Halmaheranesia – Pemerintah Provinsi Maluku Utara terus memperkuat sinergi dengan Badan Kependudukan dan Keluarga Berencana Nasional (BKKBN) dalam upaya meningkatkan kesejahteraan keluarga dan menekan angka stunting di daerah.
Komitmen tersebut mengemuka dalam audiensi antara Sekretaris Provinsi Maluku Utara, Samsuddin A. Kadir, dan Pelaksana Tugas (Plt) Kepala Perwakilan BKKBN Maluku Utara, Ansar Djainahu, di ruang kerja Sekprov Malut, Kantor Gubernur Maluku Utara, Sofifi, Senin, 8 Juni 2026.
Pertemuan tersebut merupakan tindak lanjut dari koordinasi sebelumnya untuk mematangkan sejumlah program strategis nasional di daerah, mulai dari penyediaan ruang asuh anak bagi pekerja perempuan, percepatan penurunan stunting, hingga persiapan kunjungan pejabat pusat.
Samsuddin mengatakan terdapat tiga agenda utama yang menjadi fokus pembahasan dalam pertemuan tersebut.
Pertama, pembahasan alternatif lokasi Program Tamasya (Taman Asuh Sayang Anak) di Sofifi.
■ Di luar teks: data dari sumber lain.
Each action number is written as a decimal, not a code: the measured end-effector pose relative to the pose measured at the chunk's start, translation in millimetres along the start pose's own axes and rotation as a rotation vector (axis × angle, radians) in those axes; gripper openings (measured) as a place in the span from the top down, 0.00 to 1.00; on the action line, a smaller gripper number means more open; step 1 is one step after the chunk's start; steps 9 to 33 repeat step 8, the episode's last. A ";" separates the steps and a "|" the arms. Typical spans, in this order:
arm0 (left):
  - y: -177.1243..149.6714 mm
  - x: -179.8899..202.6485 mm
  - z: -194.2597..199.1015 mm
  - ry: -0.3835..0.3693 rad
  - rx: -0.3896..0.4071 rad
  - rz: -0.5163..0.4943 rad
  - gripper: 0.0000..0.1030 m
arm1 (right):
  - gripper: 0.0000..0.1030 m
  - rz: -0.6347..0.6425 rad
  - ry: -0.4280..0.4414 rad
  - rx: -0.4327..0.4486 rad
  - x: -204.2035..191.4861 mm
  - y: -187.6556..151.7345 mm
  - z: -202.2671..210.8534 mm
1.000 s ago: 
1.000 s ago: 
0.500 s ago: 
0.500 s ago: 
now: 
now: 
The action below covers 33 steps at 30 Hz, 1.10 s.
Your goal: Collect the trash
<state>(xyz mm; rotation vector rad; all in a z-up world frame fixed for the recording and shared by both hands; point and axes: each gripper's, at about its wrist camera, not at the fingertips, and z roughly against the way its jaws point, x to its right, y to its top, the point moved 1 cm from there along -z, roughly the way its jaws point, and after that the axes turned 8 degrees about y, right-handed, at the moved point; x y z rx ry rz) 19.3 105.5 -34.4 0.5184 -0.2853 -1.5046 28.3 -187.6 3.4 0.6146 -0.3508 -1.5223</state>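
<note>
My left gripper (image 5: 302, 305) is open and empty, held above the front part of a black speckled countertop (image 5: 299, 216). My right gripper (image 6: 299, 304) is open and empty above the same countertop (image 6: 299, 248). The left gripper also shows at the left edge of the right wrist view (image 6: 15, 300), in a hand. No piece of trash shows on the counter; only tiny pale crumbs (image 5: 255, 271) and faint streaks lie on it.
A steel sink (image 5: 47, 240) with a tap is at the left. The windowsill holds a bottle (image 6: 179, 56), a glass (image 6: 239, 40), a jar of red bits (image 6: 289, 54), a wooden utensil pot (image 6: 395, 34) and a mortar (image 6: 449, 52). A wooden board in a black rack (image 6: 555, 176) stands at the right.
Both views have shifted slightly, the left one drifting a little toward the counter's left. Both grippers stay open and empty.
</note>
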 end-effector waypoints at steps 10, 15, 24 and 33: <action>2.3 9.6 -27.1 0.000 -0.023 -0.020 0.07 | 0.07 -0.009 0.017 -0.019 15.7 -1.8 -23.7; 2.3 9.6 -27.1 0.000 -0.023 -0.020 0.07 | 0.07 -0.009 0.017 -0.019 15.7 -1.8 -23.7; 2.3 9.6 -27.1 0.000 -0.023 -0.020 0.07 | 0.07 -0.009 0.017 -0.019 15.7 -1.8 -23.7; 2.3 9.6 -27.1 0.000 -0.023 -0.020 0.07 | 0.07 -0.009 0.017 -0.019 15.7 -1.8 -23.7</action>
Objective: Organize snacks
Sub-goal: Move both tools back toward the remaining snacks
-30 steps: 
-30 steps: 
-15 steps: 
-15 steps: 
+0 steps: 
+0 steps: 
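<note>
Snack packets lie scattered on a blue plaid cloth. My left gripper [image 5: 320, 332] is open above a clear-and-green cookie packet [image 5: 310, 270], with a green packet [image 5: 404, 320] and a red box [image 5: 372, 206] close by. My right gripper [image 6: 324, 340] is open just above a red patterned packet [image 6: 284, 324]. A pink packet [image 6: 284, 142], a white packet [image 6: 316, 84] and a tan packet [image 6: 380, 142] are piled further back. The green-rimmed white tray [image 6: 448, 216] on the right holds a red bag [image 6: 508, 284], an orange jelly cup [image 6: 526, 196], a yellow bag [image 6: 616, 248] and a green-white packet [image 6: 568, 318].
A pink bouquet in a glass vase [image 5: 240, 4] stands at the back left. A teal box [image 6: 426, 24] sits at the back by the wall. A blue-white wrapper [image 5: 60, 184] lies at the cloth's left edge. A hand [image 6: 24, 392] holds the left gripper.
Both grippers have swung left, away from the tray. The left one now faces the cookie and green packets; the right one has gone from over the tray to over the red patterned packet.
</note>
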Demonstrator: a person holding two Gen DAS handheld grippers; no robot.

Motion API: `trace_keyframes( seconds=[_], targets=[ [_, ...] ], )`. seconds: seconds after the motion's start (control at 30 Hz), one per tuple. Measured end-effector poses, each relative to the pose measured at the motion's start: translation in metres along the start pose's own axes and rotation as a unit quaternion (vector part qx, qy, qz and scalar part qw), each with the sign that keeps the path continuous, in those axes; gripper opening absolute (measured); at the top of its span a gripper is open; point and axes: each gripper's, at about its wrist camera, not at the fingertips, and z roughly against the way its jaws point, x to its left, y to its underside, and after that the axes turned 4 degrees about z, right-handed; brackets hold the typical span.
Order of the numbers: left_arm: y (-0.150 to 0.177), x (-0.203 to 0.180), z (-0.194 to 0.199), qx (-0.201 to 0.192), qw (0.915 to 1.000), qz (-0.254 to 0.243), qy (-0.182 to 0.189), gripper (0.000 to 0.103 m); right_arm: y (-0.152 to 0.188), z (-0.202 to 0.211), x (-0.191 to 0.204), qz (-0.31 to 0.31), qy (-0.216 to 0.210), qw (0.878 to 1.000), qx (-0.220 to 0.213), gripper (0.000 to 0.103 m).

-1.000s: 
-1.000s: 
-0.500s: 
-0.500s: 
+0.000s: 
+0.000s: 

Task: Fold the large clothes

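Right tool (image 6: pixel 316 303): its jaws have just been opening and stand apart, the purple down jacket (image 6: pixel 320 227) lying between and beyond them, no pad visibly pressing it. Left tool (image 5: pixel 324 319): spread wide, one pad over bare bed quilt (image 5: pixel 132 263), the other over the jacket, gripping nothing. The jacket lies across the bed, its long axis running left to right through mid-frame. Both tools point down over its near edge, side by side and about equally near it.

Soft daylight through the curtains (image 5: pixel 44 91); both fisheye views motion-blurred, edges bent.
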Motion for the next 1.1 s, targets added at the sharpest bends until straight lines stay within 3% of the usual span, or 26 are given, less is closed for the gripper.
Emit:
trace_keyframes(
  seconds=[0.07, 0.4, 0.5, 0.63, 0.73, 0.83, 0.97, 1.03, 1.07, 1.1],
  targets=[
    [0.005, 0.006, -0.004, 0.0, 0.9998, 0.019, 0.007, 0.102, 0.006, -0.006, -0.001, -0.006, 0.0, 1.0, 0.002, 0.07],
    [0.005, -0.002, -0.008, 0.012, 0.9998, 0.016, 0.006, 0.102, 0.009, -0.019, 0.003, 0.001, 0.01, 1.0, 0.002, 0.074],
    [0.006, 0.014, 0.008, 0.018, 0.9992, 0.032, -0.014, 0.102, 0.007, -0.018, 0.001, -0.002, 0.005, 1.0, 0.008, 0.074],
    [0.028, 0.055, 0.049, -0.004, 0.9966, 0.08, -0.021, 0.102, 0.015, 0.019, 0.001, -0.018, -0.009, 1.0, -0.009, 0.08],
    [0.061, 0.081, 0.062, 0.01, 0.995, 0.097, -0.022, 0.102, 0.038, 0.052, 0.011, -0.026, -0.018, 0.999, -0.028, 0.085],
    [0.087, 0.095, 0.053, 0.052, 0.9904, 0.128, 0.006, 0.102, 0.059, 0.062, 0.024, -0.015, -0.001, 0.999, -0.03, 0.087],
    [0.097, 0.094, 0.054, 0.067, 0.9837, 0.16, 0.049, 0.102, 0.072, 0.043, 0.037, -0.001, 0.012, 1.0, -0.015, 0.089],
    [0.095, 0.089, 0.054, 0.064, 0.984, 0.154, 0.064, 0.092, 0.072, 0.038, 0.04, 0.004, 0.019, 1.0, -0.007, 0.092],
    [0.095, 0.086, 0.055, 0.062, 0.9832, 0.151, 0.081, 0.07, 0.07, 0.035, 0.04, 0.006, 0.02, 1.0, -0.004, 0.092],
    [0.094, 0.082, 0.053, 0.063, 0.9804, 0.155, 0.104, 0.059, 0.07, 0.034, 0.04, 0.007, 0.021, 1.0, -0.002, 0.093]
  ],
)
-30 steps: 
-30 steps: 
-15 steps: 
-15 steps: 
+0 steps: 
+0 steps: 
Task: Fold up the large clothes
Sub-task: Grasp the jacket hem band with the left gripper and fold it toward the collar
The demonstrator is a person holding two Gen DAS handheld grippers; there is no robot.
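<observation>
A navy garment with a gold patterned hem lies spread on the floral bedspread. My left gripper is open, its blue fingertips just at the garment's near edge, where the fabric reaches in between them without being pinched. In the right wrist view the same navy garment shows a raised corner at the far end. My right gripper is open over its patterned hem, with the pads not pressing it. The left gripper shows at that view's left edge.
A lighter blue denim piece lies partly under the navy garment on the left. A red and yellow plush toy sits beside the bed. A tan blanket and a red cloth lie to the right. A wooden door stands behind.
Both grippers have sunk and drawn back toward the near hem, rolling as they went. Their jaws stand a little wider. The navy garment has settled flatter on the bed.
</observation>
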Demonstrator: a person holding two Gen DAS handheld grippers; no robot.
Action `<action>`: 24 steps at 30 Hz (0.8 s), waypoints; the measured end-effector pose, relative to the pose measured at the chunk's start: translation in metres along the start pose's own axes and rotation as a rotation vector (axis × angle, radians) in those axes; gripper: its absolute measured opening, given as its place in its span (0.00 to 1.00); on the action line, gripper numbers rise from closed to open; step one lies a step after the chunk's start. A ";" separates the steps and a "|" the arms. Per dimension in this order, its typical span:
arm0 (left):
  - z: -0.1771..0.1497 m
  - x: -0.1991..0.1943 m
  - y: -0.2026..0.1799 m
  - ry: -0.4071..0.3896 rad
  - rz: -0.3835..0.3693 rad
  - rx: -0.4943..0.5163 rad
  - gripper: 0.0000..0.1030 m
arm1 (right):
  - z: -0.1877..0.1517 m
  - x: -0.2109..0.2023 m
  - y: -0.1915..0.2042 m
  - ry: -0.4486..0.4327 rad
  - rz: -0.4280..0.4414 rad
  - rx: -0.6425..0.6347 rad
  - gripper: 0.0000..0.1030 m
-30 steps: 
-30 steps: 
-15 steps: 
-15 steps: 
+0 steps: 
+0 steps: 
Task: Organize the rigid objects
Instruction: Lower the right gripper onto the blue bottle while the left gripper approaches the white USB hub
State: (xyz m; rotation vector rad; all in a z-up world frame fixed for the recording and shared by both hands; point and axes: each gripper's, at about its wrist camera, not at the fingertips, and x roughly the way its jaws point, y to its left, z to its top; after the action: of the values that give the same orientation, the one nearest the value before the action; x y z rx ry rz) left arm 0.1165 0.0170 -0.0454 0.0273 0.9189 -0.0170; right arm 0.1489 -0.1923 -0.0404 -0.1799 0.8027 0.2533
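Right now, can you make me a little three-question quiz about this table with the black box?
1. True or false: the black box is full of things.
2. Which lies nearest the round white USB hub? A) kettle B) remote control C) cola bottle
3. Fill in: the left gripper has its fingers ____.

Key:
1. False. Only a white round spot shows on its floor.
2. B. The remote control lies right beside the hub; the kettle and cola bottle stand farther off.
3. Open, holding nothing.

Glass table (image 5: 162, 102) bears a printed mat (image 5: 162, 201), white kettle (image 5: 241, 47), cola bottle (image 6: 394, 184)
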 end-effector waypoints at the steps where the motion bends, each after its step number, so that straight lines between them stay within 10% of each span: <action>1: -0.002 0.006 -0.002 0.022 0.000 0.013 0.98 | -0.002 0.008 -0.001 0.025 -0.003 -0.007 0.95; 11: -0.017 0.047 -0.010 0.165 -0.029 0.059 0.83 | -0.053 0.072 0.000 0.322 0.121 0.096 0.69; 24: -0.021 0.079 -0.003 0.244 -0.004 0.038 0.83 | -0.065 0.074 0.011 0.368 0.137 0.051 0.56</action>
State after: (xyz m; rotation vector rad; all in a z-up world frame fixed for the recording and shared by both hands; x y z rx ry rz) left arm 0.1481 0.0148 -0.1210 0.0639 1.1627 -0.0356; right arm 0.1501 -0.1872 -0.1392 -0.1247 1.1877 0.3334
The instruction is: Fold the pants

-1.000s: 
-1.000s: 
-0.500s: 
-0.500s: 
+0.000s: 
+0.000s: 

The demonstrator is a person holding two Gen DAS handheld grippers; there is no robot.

Program ini dihadirkan sebagai solusi bagi tingginya partisipasi perempuan dalam dunia kerja, sehingga para ibu dapat bekerja dengan tenang karena anak-anak mereka diasuh oleh tenaga profesional.
Menurut Samsuddin, setelah berhasil melampaui target pada 2025 dengan merealisasikan lima lokasi dari target dua lokasi, BKKBN kembali menargetkan pembentukan 10 lokasi Tamasya pada 2026. Salah satunya akan dibangun di Sofifi sebagai ibu kota Provinsi Maluku Utara.
“Untuk Program Tamasya, kami telah membahas beberapa alternatif lokasi, di antaranya TK binaan PKK, area Kantor Gubernur, dan lokasi di ASN 1. Tim dari Pemprov dan BKKBN akan melakukan survei bersama untuk menentukan lokasi yang paling layak,” ujarnya.
Selain di Sofifi, program tersebut juga direncanakan hadir di Kabupaten Halmahera Timur dengan menggandeng PT Antam, mengingat banyaknya pekerja perempuan di kawasan industri setempat.
Agenda kedua yang dibahas adalah optimalisasi Program Genting (Gerakan Orang Tua Asuh Cegah Stunting). Program ini bersifat non-APBN dan non-APBD karena mengandalkan partisipasi masyarakat maupun individu yang mampu secara ekonomi melalui konsep Orang Tua Asuh (OTA).
Melalui program tersebut, bantuan yang diberikan tidak hanya berupa pemenuhan kebutuhan gizi dan edukasi, tetapi juga mencakup bantuan rumah layak huni serta perbaikan sanitasi bagi keluarga sasaran.
“Terkait program anak asuh stunting ini, nanti akan kami koordinasikan lebih lanjut dengan pimpinan Organisasi Perangkat Daerah (OPD) dan pihak-pihak yang berminat menjadi orang tua asuh. Tindak lanjutnya akan dikawal oleh OPD terkait,” kata Samsuddin.
Sementara itu, agenda ketiga yang dibahas adalah persiapan kunjungan kerja Sekretaris Utama BKKBN RI, Prof. Budi Setiono, ke Maluku Utara pada 15 Juni 2026 mendatang.
Plt Kepala Perwakilan BKKBN Maluku Utara, Ansar Djainahu, menjelaskan bahwa terdapat tiga kegiatan utama yang akan dilaksanakan dalam kunjungan tersebut, yakni pelantikan tujuh CPNS formasi tahun 2025, peletakan batu pertama di salah satu Kampung Keluarga Berkualitas (Kampung KB) di Sofifi, Kota Tidore Kepulauan, serta kuliah umum di Universitas Bumi Hijrah Sofifi.
“Tinggal dikoordinasikan dengan Biro Administrasi Pimpinan (Adpim) karena ini merupakan kunjungan pejabat negara, sehingga pelayanan dan fasilitasi dapat berjalan dengan baik,” pungkasnya.